Praying for you! Stay safe!
What Lori said is a real good idea... Hope y'all stay safe :hug:


----------



## springkids (Sep 12, 2013)

Prayers sent for you and all the people in your town. Be safe...


----------



## packhillboers (Feb 2, 2011)

Jessica, I did see that fire on the news. So sad for the homes that have been lost. I have been keeping up on the Northstate fires here. California's drought has sure caused a lot of fire problems along with a lot of mismanagement of timber in some of the federal land forest. At least there is still some private timber areas that is being managed well with logging operations going on. With all the logging being band in the far north area near the border, the fire has had the ability to sweep and move more quickly with not clearing's or forests' selective logging to slow it down. My inlaws houses were right in the middle of the Beaver Fire and it went around them. So sad to see all these beautiful forests being burned. I know it is natural to have lightening strikes and fire is necessary for our forests but I do believe the forests are needing management to help keep a healthy fire control and logging has helped this in the past. The federal lands used to have the logging companies come in and clear out the burned timber. I am understanding that this is not allowed now. With the money generated from that, new plantings would happen but now with all the environmental propagandas, it is unlikely that these forests in the federal land areas will ever be replanted. So sad to see so many fires but sadder to see that there is not enough federal money to replant forests. This is just the beginning of the fire season here and the fire men have had some close calls in fighting these fires lately. We have several months yet to go.


----------



## Jessica84 (Oct 27, 2011)

Oh yeah sweet goats I got everything packed (the kids and I are ready for things like this) it's pretty much dirt all around the house. We make the cows feed it off heavy before we ship them but all it takes is a good spark to the roof.
Thank you everyone for your concern. Both my husband and brother are on the fire today and it has shifted and looks like it will pass me as long as the wind doesn't change again. Right now they have it almost contained but we are expecting high temps and wind  so hope it doesn't get out of hand again.
To make matters worse the place where it started is owned by crappy people....no other words for it. They have started fires in the past with their meth lab blowing up and dirt bikes and just stupid crap. 2 of them were shot when the decided to break into the homes of evacuated houses and came across a older lady who decided she wasn't leaving her house. I am sick to my stomach there are people out there like this. They start a fire that burns down houses then the ones that don't they rob them. Hopefully now that people see how big of punks they are something will be done 
But right now all is safe for me. Thank you all :hugs:


Sent from my iPhone using Goat Forum


----------



## sweetgoats (Oct 18, 2007)

When we had the fires here last year and the year before, they had Looters breaking in the houses. The were able to catch them and they were just sentenced to 35 years in prison. Hopefully if there are able to prove they are looting they will get the book thrown at them as well.


----------



## billiejw89 (May 7, 2014)

So sad! This year has had some crazy fire activity. Hope they get control of it soon.


----------



## Jessica84 (Oct 27, 2011)

So it's a common thing.....how sad  I don't know if the lady killed them or just hurt them but if not dead then I hope they do spend a good amount of their life in jail. I couldn't even think of how I would feel if I was told my house made it threw the fire but had nothing left in it because I was robbed. 
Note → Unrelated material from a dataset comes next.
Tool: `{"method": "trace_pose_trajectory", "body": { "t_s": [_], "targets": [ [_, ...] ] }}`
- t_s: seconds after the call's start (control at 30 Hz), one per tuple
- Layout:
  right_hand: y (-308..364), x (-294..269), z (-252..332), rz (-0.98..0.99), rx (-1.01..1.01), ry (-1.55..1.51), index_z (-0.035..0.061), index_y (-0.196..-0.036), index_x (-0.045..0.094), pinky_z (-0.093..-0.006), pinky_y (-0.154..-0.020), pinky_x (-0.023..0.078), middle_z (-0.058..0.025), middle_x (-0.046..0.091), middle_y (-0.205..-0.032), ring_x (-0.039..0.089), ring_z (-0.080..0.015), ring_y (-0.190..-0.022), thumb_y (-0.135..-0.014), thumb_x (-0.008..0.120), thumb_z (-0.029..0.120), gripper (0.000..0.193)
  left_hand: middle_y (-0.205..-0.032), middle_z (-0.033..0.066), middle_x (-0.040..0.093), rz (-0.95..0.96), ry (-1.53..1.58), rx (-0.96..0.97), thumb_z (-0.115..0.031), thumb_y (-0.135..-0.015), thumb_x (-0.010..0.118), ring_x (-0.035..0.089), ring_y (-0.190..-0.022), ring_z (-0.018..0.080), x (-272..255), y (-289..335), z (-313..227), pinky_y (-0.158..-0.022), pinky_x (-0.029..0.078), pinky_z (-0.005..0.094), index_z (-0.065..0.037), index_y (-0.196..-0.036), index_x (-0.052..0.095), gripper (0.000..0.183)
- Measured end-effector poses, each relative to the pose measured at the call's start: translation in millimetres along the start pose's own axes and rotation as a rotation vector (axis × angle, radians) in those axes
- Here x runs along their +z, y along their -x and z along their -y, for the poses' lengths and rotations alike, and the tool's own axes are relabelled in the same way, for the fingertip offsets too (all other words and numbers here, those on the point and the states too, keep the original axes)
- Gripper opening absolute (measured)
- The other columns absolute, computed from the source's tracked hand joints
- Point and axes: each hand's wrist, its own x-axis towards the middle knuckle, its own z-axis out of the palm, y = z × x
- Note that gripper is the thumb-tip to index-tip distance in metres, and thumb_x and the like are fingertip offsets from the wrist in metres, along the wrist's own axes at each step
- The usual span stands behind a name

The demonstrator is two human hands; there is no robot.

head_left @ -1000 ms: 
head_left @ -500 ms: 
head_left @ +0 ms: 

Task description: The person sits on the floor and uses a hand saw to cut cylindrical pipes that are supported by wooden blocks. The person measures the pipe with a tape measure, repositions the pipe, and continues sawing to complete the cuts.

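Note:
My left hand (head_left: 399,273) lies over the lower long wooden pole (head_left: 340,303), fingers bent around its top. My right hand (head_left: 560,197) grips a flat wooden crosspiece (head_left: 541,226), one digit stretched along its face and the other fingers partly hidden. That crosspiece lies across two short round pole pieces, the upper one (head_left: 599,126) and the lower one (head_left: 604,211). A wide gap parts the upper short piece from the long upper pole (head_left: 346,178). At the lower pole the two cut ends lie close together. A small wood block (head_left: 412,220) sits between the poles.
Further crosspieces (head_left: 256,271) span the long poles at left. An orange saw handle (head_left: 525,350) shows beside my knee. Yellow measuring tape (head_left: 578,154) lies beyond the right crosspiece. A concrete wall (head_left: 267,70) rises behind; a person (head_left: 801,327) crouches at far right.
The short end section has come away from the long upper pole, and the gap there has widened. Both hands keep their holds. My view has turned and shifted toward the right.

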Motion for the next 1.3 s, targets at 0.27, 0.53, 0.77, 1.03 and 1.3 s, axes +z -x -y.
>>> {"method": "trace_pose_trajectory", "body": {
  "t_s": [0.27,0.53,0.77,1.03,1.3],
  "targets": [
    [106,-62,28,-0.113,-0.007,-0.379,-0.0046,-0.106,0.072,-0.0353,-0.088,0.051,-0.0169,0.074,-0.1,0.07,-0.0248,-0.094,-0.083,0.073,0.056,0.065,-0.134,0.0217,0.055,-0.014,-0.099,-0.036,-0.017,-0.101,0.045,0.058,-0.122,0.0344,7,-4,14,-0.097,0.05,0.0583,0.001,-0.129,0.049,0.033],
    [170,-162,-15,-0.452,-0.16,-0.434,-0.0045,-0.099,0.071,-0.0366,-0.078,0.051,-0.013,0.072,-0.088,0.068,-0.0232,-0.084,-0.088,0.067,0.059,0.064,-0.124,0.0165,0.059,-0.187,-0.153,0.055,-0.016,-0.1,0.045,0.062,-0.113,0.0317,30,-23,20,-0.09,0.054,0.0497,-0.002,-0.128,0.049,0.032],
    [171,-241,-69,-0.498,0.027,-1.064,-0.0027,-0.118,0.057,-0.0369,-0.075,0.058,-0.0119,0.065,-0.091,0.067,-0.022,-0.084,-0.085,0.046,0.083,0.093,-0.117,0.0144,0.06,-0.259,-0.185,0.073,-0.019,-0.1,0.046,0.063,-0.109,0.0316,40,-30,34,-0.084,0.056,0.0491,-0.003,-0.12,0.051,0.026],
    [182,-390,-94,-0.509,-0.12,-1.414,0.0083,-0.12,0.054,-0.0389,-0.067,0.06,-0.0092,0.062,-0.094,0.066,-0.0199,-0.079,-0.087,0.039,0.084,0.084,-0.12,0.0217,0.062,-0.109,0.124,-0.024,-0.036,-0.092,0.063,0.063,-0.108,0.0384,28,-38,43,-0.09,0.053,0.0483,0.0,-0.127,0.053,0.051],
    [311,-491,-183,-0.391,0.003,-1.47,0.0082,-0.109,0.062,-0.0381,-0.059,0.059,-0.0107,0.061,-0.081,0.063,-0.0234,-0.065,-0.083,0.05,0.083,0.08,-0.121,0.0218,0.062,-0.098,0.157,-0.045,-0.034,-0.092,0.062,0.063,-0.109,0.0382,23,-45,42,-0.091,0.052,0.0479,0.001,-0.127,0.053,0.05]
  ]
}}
Sent from my iPhone using Goat Forum


----------



## Jessica84 (Oct 27, 2011)

Just wanted you all to know to know it looks like I am out of the woods but with the wind it is now at only 30% contained and about 500 houses are in danger. It is so dry and the wind just picks up sparks and blows them and it starts up again. The area it's headed is so brushy and I don't see them getting a handle on it anytime soon 


Sent from my iPhone using Goat Forum


----------



## GoatieGranny (Jul 26, 2013)

I can't even imagine what you must feel like.... I'm so sorry this is happening. I'm praying for you, and the many who are affected by this horrible situation. Be safe.


----------



## chuckles (Aug 7, 2014)

Jessica, I am very glad that you are no longer in danger, and I hope the firefighters can get it contained. The people in those other 500 homes are in my thoughts and prayers! If I could send California half of the rain we have been getting, I would do it in a heartbeat!


----------



## Jessica84 (Oct 27, 2011)

Well they got the fire stopped. Still a lot of hot spots in the middle but it's not gaining any more. 47 structures gone and 6 damaged as well as 2 fire fighters hurt.



Sent from my iPhone using Goat Forum


----------



## Trickyroo (Sep 26, 2012)

God Bless those firefighters ! Prayers going up to all affected by this terrible tragedy ! Jessica , I'm relieved to know you, family , animals and your home are safe :hug: I pray those people go to jail for life for what calamity they have caused !


----------



## Jessica84 (Oct 27, 2011)

I agree 100%!!!!


Sent from my iPhone using Goat Forum


----------



## packhillboers (Feb 2, 2011)

Wow 47 structures and 2 firemen hurt! Glad this fire is out and done.


----------



## HoosierShadow (Apr 20, 2010)

How is everything now? I hope and pray it's all under control and no more issues. I can't imagine going through that, absolutely terrifying! I wish we could send you some of our rain, we've had more than we typically see this time of year. Our rains usually hit in April <April showers bring May flowers!>, but this year has been so strange. Prayers that you all get some relief!


----------



## Jessica84 (Oct 27, 2011)

Thank you 
The fire is out. They really did a good job on putting it out since it was so brushy In that area.....had me really worried. 


Sent from my iPhone using Goat Forum


----------